Les personnes ayant des scores de psychotisme plus élevés sont davantage susceptibles de participer à un comportement irresponsable. Ou mal calculé. Elles peuvent également contrevenir aux normes sociales acceptées. Et être motivées par un besoin de gratification immédiate, quelles qu’en soient les conséquences.

Cependant, le psychoticisme possède également des associations plus positives. Dans une étude réalisée en 1993, Eysenck a comparé les scores des participants à Barron-Welsh Art Scale et Eysenck Personality Questionnaire. Il constata que les personnes ayant des scores élevés de psychoticisme tendaient à avoir des compétences créatives plus avancées.

Eysenck suggéra que le psychoticisme était influencé par des facteurs biologiques.

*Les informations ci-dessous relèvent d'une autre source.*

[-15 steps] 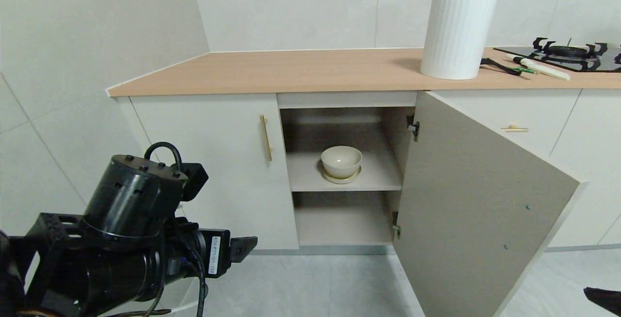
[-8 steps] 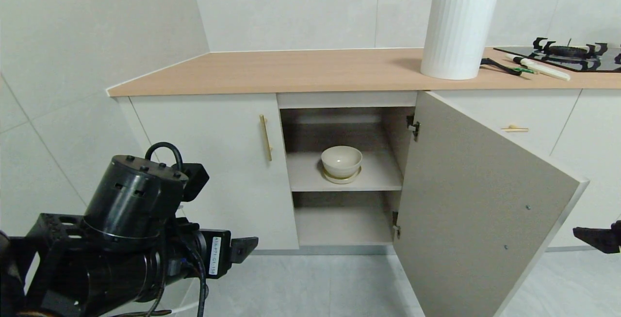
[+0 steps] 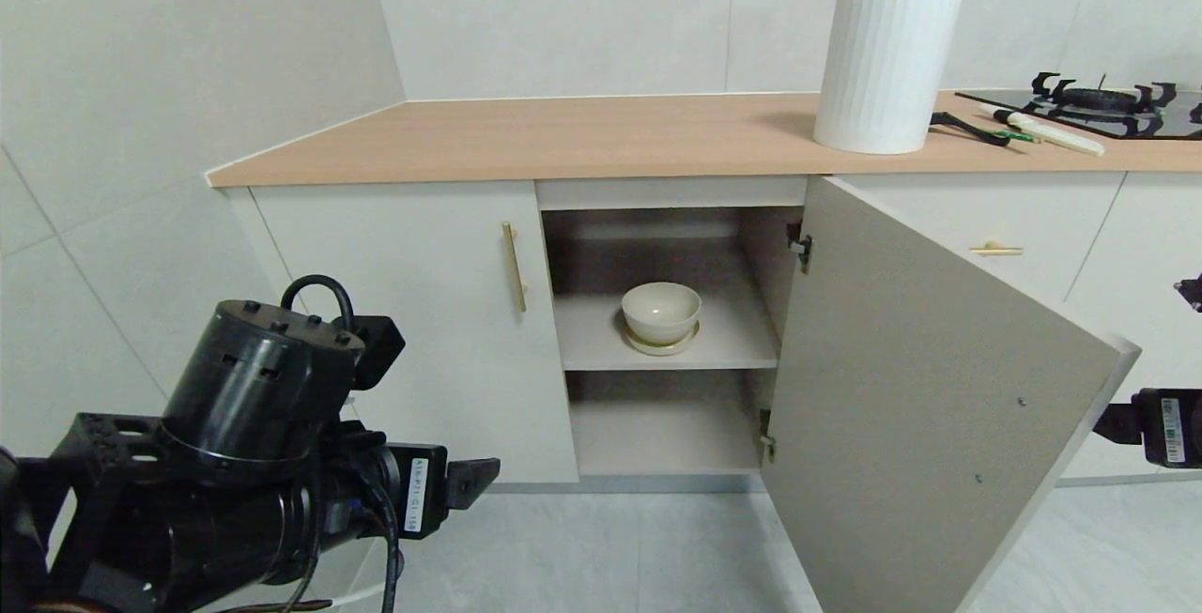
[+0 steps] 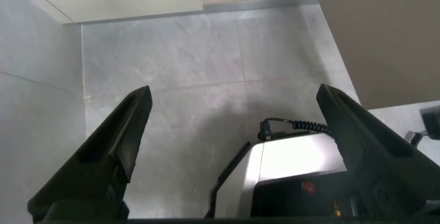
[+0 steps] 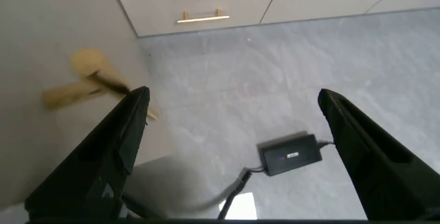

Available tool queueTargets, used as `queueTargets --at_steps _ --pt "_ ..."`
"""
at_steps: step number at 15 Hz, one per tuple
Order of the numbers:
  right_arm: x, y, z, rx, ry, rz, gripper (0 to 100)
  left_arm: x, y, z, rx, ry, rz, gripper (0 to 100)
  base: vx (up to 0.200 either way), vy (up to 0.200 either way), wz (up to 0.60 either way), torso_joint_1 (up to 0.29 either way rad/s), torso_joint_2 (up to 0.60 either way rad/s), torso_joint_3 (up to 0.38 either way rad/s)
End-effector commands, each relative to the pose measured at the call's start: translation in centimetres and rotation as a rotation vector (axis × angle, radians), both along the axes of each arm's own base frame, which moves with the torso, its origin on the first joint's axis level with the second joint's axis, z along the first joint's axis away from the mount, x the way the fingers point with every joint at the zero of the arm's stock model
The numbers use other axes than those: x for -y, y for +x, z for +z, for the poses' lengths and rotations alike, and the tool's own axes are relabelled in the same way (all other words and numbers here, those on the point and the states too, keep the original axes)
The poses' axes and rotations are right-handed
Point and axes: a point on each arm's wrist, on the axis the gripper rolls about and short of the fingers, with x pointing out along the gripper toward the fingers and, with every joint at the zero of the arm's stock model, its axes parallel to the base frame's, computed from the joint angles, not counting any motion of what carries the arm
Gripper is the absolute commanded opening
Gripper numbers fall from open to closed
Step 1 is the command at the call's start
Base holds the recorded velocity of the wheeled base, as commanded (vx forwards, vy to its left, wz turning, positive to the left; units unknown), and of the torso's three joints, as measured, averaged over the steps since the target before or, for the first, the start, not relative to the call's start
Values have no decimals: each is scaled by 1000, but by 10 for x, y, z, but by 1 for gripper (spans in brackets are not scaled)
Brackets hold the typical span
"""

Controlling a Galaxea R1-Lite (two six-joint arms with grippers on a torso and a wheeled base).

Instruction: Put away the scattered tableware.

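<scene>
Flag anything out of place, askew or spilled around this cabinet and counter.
The cabinet door hangs wide open. Loose utensils lie scattered on the counter beside the white ribbed container, not stored. The bowl sits upright on its plate on the shelf; nothing looks spilled or damaged.

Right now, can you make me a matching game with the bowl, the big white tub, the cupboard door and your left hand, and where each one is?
Things:
1. bowl
2. big white tub
3. cupboard door
4. left hand

Places or states:
A. standing on the countertop
B. low over the grey floor, fingers apart
C. on the upper shelf inside the cupboard
D. swung wide open on its hinges

Pairs: 1-C, 2-A, 3-D, 4-B
</scene>
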Motion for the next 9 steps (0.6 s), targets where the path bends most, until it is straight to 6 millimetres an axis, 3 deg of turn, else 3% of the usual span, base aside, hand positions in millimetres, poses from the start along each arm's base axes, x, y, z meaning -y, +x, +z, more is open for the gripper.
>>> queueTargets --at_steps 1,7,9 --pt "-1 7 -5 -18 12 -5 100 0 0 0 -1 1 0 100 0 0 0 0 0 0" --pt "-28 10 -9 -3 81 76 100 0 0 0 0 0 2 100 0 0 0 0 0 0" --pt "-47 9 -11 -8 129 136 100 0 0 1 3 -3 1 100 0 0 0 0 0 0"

Et corrélé avec des niveaux d’hormones telles que la testostérone. Selon le modèle PEN, des niveaux élevés de psychotisme réduisent la capacité d’une personne à répondre au conditionnement. Cela signifie qu’il lui serait plus difficile de s’adapter aux normes sociales que nous apprenons habituellement à travers la récompense et la punition.

En tant que résultat, la théorie suggère que les individus peuvent être plus enclins à des comportements criminels. Dans la mesure où ils cherchent à satisfaire leurs propres intérêts. En violant les règles de conduite acceptées par les autres. L’association des traits de personnalité, tels que le psychoticisme, avec des tendances criminelles, ainsi que l’accent mis par Eysenck sur la génétique qui affecte ces traits, a conduit certains à critiquer sa théorie pour adopter une vision déterministe du comportement.

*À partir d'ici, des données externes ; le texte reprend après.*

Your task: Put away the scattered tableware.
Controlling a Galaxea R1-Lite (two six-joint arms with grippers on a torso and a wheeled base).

Critiques de la théorie d’Eysenck

Les recherches sur les jumeaux peuvent permettre de voir si la personnalité est génétique. Les résultats sont toutefois contradictoires et non concluants. Shields (1976) a trouvé que les jumeaux monozygotes (identiques) étaient significativement plus similaires dans les dimensions Introverti/Extraverti et Psychotique que les jumeaux dizygotes (non identiques). Loehlin, Willerman et Horn (1988) ont constaté que seulement 50% des variations des scores des dimensions de la personnalité sont dues à des traits héréditaires. Cela suggère que les facteurs sociaux sont également importants.

L’une des vertus de la théorie d’Eysenck est qu’elle considère tant la nature que l’éducation comme des facteurs d’influence. Il soutient que les prédispositions biologiques envers certains traits de personnalité, combinées au conditionnement et à la socialisation durant l’enfance, conditionnent notre personnalité.

Cette approche interactionniste peut donc accumuler une plus grande validité qu’une pure théorie biologique ou environnementale. Elle est également très liée au modèle de comportement de tension de diathèse, qui plaide en faveur d’une prédisposition biologique qui se combine avec un déclencheur environnemental pour un comportement particulier.